Despite the time of year - start of the summer slump - software
held up really well, and there was a lot of it about. The
six Smashes were very varied: two from the arcades for US
Gold, Bruce Lee (the first of the kick-'em-ups, except
perhaps Bug-Byte's Kung Fu) and Spy Hunter were great
fun, Hewson's Steve Turner repeated his successful 3-D adventure
formula with a return to Avalon in Dragon Torc and
made it even more fluent, Level 9 predictably delighted Derek
Brewster with the unusual Emerald Isle, the name of
Imagine reappeared under its new owners, Ocean, with the interesting
simulation World Baseball, and Melbourne House offered
a mixture of brain-teaser and 3-D action in Starion.
There's a story attached to the last. Paula Byrne, then at
Melbourne House, came up to Ludlow to show the CRASH team
an early version of the game. Supposed to arrive for lunch,
she finally appeared at four o'clock, worn out by the drive
and having lost her way several times. As you can imagine,
Paula wasn't in the best of moods, but it worsened when she
opened up the cassette case to find that the tape inside was
not only an old Commodore 64 game, it wasn't even by Melbourne
House! We received Starion by post a few days later.
The story has remained a secret till now, but, Paula, the
statutory 30 years is too long to wait to reveal the truth!

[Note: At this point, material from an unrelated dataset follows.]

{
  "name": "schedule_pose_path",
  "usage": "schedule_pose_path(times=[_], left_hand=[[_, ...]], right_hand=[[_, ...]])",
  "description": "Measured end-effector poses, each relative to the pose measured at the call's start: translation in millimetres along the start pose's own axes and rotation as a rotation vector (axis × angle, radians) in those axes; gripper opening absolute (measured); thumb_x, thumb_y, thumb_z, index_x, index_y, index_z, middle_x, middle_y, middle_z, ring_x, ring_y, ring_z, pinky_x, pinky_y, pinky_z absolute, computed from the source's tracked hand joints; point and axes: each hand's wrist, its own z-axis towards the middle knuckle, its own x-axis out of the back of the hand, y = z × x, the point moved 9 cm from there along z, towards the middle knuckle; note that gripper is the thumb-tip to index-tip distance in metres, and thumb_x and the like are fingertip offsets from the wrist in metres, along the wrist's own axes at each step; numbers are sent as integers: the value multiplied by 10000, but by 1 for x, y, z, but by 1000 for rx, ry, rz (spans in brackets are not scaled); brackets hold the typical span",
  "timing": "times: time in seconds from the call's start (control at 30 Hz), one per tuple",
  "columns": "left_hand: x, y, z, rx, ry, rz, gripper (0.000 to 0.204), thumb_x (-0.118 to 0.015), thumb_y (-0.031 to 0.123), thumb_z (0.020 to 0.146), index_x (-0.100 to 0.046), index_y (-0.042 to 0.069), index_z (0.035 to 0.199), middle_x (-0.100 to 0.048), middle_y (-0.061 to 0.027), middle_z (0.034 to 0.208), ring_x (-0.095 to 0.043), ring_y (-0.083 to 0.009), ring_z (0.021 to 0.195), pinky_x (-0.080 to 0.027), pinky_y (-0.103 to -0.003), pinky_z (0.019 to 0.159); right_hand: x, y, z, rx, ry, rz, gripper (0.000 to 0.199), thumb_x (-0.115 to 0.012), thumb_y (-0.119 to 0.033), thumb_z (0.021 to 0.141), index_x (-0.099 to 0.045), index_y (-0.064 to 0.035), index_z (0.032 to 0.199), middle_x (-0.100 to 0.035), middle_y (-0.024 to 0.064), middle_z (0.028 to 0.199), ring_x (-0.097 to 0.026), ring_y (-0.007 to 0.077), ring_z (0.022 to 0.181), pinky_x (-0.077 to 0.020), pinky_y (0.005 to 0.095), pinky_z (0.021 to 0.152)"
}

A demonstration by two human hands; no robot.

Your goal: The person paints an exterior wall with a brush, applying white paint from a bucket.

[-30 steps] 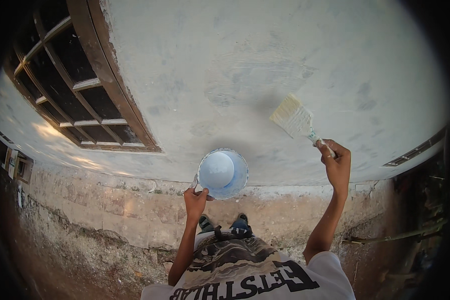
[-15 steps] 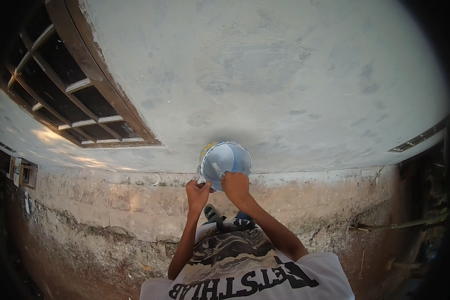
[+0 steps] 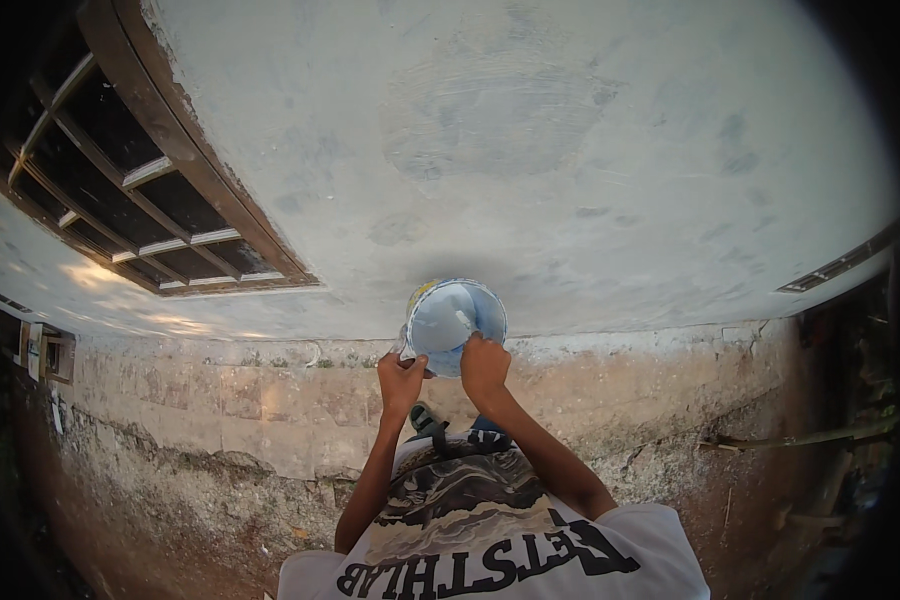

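A paint bucket (image 3: 492,312) with a blue inner wall and a whitish, smeared rim is held in front of me, close to the wall. Pale paint or filler (image 3: 438,318) shows inside it. My left hand (image 3: 402,380) is closed on the bucket's near left rim, thumb toward the inside. Over the near right rim, my right hand (image 3: 484,368) is closed round a narrow, white-coated tool (image 3: 463,320) that points into the bucket. Its lower end and exact kind are hard to make out.
A pale plastered wall (image 3: 670,230) with grey patches rises ahead. At the left is a brown wooden window frame (image 3: 210,170) with several panes. Below runs a worn concrete ledge (image 3: 270,410) with a broken edge; a sandaled foot (image 3: 425,420) stands there. A long stick (image 3: 800,440) lies at the right.
My right hand and the tool have moved a little to the right within the bucket. The bucket and left hand have shifted slightly right; the left hand keeps its grip.
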Motion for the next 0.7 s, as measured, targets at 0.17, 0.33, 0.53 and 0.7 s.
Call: schedule_pose_path(times=[0.17, 0.33, 0.53, 0.7], left_hand=[[4, -35, 2, -59, -2, 147, 194, -680, 43, 790, -575, -111, 737, -657, -186, 638, -670, -210, 556, -511, -298, 485], [-15, -28, 0, -23, -80, 131, 191, -668, 46, 802, -588, -126, 777, -658, -180, 637, -671, -209, 559, -518, -301, 484], [-6, -32, 9, 65, -48, 53, 185, -632, 29, 828, -584, -138, 890, -664, -183, 664, -677, -216, 566, -535, -299, 500], [-19, -28, 6, 93, -45, 1, 176, -631, 29, 830, -582, -130, 890, -666, -180, 681, -676, -219, 558, -539, -297, 507]], right_hand=[[-19, -18, -15, 116, -238, 129, 221, -598, -199, 842, -659, -7, 752, -666, 221, 740, -674, 362, 669, -536, 464, 620], [-37, -5, -11, 131, -287, 397, 303, -577, -220, 862, -644, 41, 725, -656, 252, 752, -663, 398, 719, -521, 456, 656], [-43, 30, -6, -178, -393, 935, 326, -582, -246, 865, -644, 74, 874, -648, 259, 792, -644, 428, 796, -502, 483, 704], [3, 29, -8, -102, -97, 221, 281, -580, -238, 870, -647, 3, 741, -653, 205, 697, -660, 371, 671, -518, 446, 621]])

It's interesting to note that during 1985 the average price
of Spectrum games had already risen to £6.95 and, in
many cases, £7.95, an increase of some £2 over
the two years 1983-85. Today's prices reflect a further rise
of £2, again over roughly two years. The major exceptions
then were Ultimate at the top end of the scale with £9.99
games, and Mastertronic, Firebird and Atlantis at the lower
end, all of which have maintained their budget structures
of £1.99 and £2.99.
And at a budget price John Minson was given his first tentative
try-out for CRASH, turning in some news items, while in the
fledgling Tech Niche section another new contributor appeared:
Jon Bates. Composer and computer musicologist, he reviewed
nine music programs, further expanding the scope of CRASH.
After their TV tie-in deals Fall Guy, Dukes Of
Hazzard and Airwolf, Elite popped up with one of
the oddest endorsement deals of the day, the not unsuccessful
horse-racing game Grand National. (Elite was about
to go one better and produce a tyre tie-in with Dunlop for
the appalling 911TS). Another, and less successful,
tie-in was Quicksilva's Fantastic Voyage based on the
20th Century Fox film. Computer games hadn't quite matured
enough to deal with the big boys of Hollywood, and Fantastic
Voyage was an old hat film by some years. But this situation
was changing; soon tied-in games would compete with their
film sources for simultaneous release.
While we were working on CRASH, down in Yeovil, Somerset.
where Chris Anderson lived and the ZZAP! 64 writers were based,
the new magazine's first issue was being completed. Newsfield
was about to double its production base.